A distanza di un anno e mezzo le riforme dell’assetto istituzionale sono state avviate non senza perplessità, quella della legge elettorale è ancora prigioniera delle mura del Nazareno, sul piano economico la ripresa non si è registrata e temi come il lavoro dividono anziché suscitare responsabilità tra gli attori politici e le parti sociali.

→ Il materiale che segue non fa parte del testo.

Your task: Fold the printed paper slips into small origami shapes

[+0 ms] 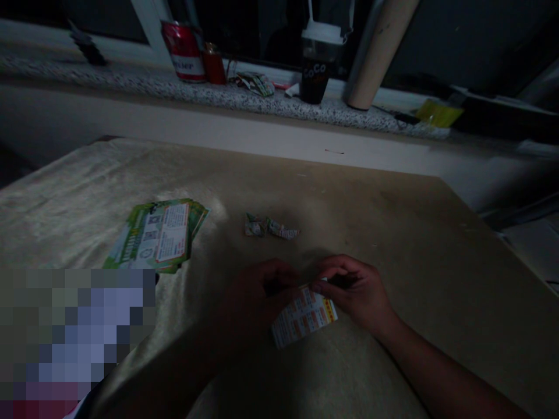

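A small printed paper card (pixel 303 319), white with orange blocks and a yellow-red edge, is pinched near its top by both hands above the table. My left hand (pixel 266 291), in deep shadow, is closed at the card's upper left. Thumb and fingers of my right hand (pixel 356 288) close on its upper right corner. Beyond the hands lie two small folded paper pieces (pixel 254 226), green and white, side by side. A fanned stack of green printed leaflets (pixel 151 235) rests to the left.
Pale cloth covers the table (pixel 393 233). A pixelated patch (pixel 87 331) hides the lower left. Along the granite sill (pixel 131 75) stand a red can (pixel 183 52), an orange-red container (pixel 213 65), crumpled wrappers (pixel 257 84), a CoCo cup (pixel 315 70), a cardboard tube (pixel 379 55) and a yellow packet (pixel 439 113).
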Motion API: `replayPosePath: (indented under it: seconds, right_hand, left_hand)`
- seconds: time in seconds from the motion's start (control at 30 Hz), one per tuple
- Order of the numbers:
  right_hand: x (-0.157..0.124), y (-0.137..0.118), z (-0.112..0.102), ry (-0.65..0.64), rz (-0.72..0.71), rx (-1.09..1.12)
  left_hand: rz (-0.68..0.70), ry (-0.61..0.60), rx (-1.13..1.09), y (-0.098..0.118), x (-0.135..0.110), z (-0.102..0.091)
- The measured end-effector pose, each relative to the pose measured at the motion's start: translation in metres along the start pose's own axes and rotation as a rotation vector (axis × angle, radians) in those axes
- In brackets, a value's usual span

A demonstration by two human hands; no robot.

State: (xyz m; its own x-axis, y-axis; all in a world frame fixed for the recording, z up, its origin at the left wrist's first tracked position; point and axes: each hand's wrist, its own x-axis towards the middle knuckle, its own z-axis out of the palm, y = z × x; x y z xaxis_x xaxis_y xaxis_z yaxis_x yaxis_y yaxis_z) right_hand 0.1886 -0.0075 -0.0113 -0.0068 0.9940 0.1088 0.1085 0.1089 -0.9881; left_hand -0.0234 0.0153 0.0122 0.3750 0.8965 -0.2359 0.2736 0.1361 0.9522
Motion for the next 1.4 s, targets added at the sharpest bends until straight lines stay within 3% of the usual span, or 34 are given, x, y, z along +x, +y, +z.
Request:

«Volere il cambiamento – spiegava ancora nel suo discorso Napolitano – ciascuno interpretando a suo modo i consensi espressi dagli elettori, dice poco e non porta lontano se non ci si misura su problemi come quelli che ho citato e che sono stati di recente puntualizzati in modo obbiettivo, in modo non partigiano. Misurarsi su quei problemi perché diventino programma di azione del governo che deve nascere e oggetti di deliberazione del Parlamento che sta avviando la sua attività. E perché diventino fulcro di nuovi comportamenti collettivi, da parte di forze – in primo luogo nel mondo del lavoro e dell’impresa – che “appaiono bloccate, impaurite, arroccate in difesa e a disagio di fronte all’innovazione che è invece il motore dello sviluppo”. Occorre un’apertura nuova, un nuovo slancio nella società; occorre un colpo di reni, nel Mezzogiorno stesso, per sollevare il Mezzogiorno da una spirale di arretramento e impoverimento».
E in un altro passaggio del discorso ancora di estrema attualità c’era la traccia da seguire per la stabilità politica che Renzi ha dato al suo governo con le larghe intese anche se non da tutti condivisa: «Il fatto che in Italia si sia diffusa una sorta di orrore per ogni ipotesi di intese, alleanze, mediazioni, convergenze tra forze politiche diverse, è segno di una regressione, di un diffondersi dell’idea che si possa fare politica senza conoscere o riconoscere le complesse problematiche del governare la cosa pubblica e le implicazioni che ne discendono in termini, appunto, di mediazioni, intese, alleanze politiche. O forse tutto questo è più concretamente il riflesso di un paio di decenni di contrapposizione – fino allo smarrimento dell’idea stessa di convivenza civile – come non mai faziosa e aggressiva, di totale incomunicabilità tra schieramenti politici concorrenti».